Figure 1. Antibodies to Cardiac Troponin I According to the Level of Recovery of Added Cardiac Troponin I Standard (Panel A) and Measurements of Cardiac Troponin I with Two Different Assays in a Patient with an Acute Coronary Syndrome (Panel B).
Serum samples from 10 patients with low recovery of added cardiac troponin I (LR) and 10 with normal recovery (NR) were tested for the presence of antibodies against cardiac troponin I with the use of labeled mouse antihuman antibodies. As shown in the box-plot diagram in Panel A, the difference was statistically significant (P=0.002 by the Mann–Whitney test). In this diagram, the box represents the interquartile range, the horizontal line inside the box the median, and the I bars the 10th and 90th percentiles of the values. Panel B shows cardiac troponin I concentrations in three serum samples from a low-recovery patient with an acute coronary syndrome, as measured by a conventional mid-fragment assay (Aio-cTnI, Innotrac Diagnostics; solid diamonds) and by a novel assay also incorporating antibodies outside the stable mid-fragment (open squares). With the conventional assay, only the 24-hour sample had detectable cardiac troponin I. With the novel assay design, all three samples were clearly positive.
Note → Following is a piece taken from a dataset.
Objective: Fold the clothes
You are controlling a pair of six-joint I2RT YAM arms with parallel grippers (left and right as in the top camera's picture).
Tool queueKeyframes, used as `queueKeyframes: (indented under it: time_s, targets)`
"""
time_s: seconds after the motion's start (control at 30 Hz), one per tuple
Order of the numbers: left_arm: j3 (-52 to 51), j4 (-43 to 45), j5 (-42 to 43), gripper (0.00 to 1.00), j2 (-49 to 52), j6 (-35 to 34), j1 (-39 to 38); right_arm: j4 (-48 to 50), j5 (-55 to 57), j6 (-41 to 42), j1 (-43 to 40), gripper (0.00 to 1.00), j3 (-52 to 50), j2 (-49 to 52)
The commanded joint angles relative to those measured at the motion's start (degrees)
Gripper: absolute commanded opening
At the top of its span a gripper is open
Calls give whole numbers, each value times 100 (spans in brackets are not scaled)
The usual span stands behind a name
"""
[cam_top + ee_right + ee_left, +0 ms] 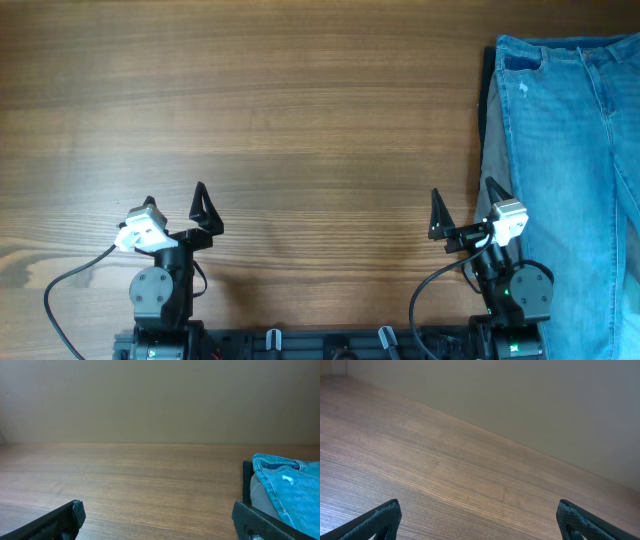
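Jeans [570, 150] lying far-to-near along right edge of desk [300, 100]; right gripper [463, 192] sitting nearer; it and left gripper [175, 195] gaping, empty.

The jeans [570, 150] lie along the right edge of the desk [280, 100], on top of the trousers [492, 150], which show only as a strip at the jeans' left side. The left end effector [175, 197] hangs over the desk's near left, well apart from both. The right end effector [463, 195] is at the near right, just beside the jeans.
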Motion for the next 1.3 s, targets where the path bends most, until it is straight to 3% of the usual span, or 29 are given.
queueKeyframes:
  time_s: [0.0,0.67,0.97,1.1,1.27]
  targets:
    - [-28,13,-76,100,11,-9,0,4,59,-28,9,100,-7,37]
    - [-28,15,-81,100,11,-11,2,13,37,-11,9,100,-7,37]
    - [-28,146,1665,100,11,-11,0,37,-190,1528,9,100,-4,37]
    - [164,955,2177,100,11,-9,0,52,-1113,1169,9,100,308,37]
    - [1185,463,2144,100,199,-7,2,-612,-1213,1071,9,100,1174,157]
The consequence of the presence of autoantibodies with regard to measurements of cardiac troponin I is illustrated in Figure 1B, in which two differently configured assays were used in the follow-up of a low-recovery patient with an acute coronary syndrome. The assay based on two mid-fragment antibodies had negative results for both the sample obtained at admission and that obtained after 6 to 12 hours, whereas an assay that also included antibodies outside the mid-fragment was positive in all three samples tested.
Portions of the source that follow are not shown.